Tuesday, September 1, 2009

Improvisation (a tip on staying organized)

This concept has popped up twice in one week, so I thought I would record it as an idea to use. And maybe it will be useful to someone else as well.

The first time was at choir rehearsal. It was phrased something like, "The better you prepare, the easier it is to improvise." In the context of music, I can confirm this. You might not know how or when the plan is going to change. But if you know it might be coming at some point, you can be ready. You can listen to recordings and role-play and hone your skills. If you play accompaniment, knowing those chords helps you to make something up if necessary. You need to know the ingredients and basic rules. +/-


In the King's College choir's Nine Lessons and Carols, one boy each year is selected to sing the solo in "Once in Royal David's City." However, he is not told in advance. They are all ready to sing the part. He is following the plan, of course, but with a degree of uncertainty.

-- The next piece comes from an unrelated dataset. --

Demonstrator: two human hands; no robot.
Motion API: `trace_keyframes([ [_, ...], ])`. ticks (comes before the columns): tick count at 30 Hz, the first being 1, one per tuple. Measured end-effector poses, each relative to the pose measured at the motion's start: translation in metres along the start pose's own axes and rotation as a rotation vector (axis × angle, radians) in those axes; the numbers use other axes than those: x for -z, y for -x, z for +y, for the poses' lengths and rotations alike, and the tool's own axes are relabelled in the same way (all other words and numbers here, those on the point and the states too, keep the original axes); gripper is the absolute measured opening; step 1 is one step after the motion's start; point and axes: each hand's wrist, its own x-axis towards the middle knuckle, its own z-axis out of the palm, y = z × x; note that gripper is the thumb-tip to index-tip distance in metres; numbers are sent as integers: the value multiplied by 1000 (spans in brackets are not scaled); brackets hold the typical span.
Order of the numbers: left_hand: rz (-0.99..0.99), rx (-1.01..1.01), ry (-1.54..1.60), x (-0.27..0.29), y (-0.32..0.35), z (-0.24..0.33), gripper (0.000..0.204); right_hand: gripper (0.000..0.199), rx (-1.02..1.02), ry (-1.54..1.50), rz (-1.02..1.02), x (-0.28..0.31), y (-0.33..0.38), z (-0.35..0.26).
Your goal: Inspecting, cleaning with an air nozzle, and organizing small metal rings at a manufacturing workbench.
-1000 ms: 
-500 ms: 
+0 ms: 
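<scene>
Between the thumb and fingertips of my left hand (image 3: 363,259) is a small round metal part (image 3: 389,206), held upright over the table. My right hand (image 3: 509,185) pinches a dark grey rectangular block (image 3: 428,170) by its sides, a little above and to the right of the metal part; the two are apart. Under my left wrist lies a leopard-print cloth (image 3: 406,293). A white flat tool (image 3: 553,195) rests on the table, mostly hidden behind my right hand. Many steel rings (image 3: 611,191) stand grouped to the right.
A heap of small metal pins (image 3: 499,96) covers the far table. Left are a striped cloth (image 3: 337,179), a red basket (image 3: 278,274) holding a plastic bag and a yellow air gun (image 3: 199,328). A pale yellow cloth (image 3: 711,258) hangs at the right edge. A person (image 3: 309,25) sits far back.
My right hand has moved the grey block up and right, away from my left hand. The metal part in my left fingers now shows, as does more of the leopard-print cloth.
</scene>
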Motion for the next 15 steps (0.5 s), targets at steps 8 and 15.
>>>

A piece on a blog also caught my eye. The author writes, "It’s like my mother told me once, you need a routine so that you’ll have something to be flexible from!" (Lanier Ivester, "Monday at the Farm-in-the-City" at YLCF.org)

This is true, of course. When you decide to "play it by ear," not solidifying plans immediately, you don't really mean that you are going to sit around doing nothing until the time comes. You will structure your plans and maybe get the materials ready, but prepare yourself for rearranging everything.

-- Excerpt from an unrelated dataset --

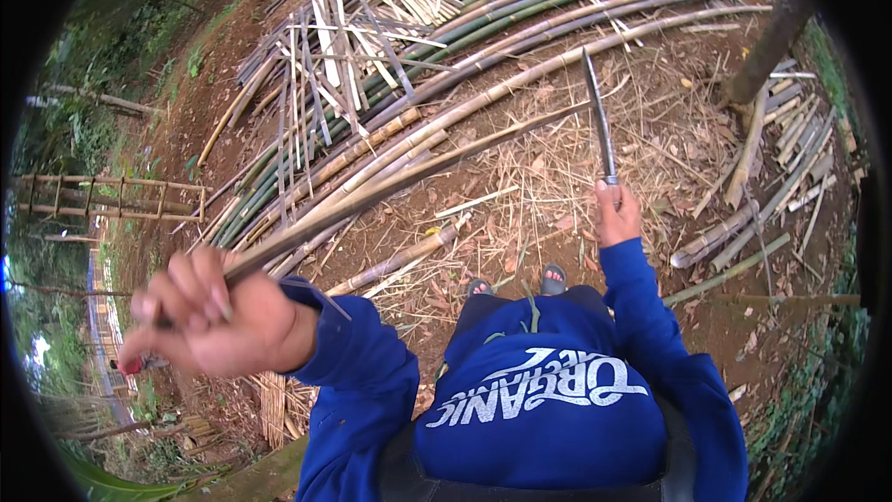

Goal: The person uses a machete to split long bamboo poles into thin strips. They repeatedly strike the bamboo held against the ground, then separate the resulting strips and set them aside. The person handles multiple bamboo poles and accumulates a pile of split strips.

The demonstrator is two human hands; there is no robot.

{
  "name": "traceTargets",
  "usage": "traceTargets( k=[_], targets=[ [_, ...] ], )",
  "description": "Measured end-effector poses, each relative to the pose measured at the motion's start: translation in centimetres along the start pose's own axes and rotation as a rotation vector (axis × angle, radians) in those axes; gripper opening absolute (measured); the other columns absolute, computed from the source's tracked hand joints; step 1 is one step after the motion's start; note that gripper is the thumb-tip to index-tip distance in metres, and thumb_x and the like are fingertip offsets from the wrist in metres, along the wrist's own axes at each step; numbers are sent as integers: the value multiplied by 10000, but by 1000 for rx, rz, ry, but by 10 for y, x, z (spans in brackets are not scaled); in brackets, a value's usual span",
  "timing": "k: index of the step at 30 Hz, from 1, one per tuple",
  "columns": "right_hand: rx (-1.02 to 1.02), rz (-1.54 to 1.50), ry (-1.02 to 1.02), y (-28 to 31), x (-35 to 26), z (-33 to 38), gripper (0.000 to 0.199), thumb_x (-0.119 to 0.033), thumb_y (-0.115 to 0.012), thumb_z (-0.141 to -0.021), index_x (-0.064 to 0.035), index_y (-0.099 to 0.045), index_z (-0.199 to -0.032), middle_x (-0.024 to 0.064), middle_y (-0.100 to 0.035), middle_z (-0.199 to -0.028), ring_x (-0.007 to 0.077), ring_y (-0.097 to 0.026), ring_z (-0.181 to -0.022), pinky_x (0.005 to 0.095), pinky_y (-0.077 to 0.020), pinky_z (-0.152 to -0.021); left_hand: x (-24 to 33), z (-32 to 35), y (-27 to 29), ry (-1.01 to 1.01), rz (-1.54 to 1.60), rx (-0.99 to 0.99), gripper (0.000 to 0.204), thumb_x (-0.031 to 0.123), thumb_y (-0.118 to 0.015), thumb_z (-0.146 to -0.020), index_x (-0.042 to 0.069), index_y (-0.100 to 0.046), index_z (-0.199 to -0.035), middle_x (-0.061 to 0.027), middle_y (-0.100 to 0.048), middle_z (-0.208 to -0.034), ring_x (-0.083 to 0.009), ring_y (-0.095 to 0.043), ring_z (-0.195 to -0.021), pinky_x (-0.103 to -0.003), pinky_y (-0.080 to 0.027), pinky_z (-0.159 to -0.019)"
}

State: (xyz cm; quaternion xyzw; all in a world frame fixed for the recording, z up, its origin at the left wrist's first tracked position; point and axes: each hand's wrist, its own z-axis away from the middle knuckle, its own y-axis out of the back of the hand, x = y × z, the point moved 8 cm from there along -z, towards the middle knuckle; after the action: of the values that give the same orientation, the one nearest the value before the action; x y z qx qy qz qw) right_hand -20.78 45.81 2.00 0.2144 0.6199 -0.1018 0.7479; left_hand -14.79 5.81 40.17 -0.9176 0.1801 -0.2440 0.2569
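Note:
My left hand, raised at the left, is closed round one end of a long split bamboo strip. The strip slants away to the right, and its far end meets the blade of a machete. My right hand grips the machete by its handle, fingers wrapped round it, with the long straight blade pointing away from me. Blade and strip cross or touch near the strip's tip; which of the two, I cannot tell.
Long bamboo poles lie across the ground ahead, with a heap of split strips on them. A wooden post stands at the far right beside cut bamboo pieces. A bamboo ladder is at the left. Shavings litter the soil.

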Motion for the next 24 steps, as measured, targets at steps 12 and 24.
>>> traceTargets(
  k=[12, 24],
  targets=[
    [-495, 88, 396, -108, -208, 156, 264, -188, -698, -797, 6, -584, -937, 49, -542, -620, 127, -515, -550, 276, -415, -541, 13, -26, 145, -137, -454, 282, 184, 239, -569, -936, 60, -569, -979, -131, -638, -957, -218, -636, -855, -365, -516, -763],
    [-739, 354, 754, -183, -240, 228, 329, -100, -748, -744, 37, -582, -993, 119, -613, -651, 204, -632, -538, 272, -469, -506, 53, -16, 232, 29, -662, 194, 106, 41, -581, -907, 8, -589, -1008, -123, -648, -924, -250, -657, -857, -375, -545, -771]
  ],
)
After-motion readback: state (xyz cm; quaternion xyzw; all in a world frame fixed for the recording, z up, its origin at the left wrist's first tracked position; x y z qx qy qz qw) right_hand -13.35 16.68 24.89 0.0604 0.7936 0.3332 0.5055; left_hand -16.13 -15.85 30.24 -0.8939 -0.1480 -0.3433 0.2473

There are so many applications. For me, it's often about keeping a running inventory of which tasks need to be done and how long they will take. When I find myself with extra time, I can pull out that busywork or 5-minute phone call. Sometimes I just can't concentrate on one long task and need to alternate. Or I am stuck waiting for one important piece of information, and must do something else in the meantime.

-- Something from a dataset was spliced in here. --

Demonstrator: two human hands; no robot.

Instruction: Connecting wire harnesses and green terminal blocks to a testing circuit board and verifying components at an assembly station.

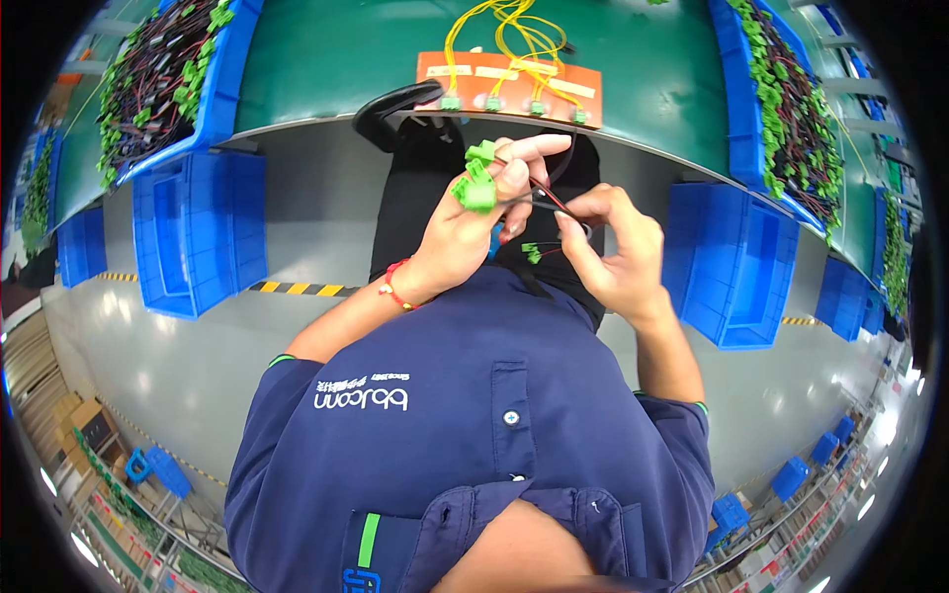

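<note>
My left hand (457, 237) is closed around a small bunch of green plug connectors (475, 190), which stick out by the thumb. Dark red and black wires (550, 196) run from the bunch across to my right hand (623, 252). Thumb and fingers of that hand pinch the wires. Below the wires, between my hands, hangs another small green connector (533, 253) on thin leads. Just beyond my hands, an orange board (583, 87) lies at the table edge, with several green sockets (493, 103) along its front and yellow wires (514, 40) looping off it.
The green table (326, 69) spans the far side. Blue bins full of wired green connectors stand on it at left (225, 89) and right (743, 109). Lower blue crates flank me at left (237, 212) and right (692, 237). A black curved object (381, 114) juts from the table edge.
</note>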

I'm always disappointed by cookbooks which claim to have "3-ingredient" or "30-minute" recipes, only to find that they require some kind of special sauce or concoction that I'm not likely to have in the house. To me, improvisation requires either working with raw material or making something new out of something old . It's making a feast out of potatoes; a quilt out of old scraps; a concert out of whatever instruments and voices you have on hand.

And then there are the times when your plans are going wrong. Here, improvisation means that you must know your lecture well enough to deliver it when the powerpoint fails; know your city well enough to take a detour when your route is closed; know your body well enough to take care of yourself when something doesn't feel right.

But of course, it's important to remember you're human, too. :)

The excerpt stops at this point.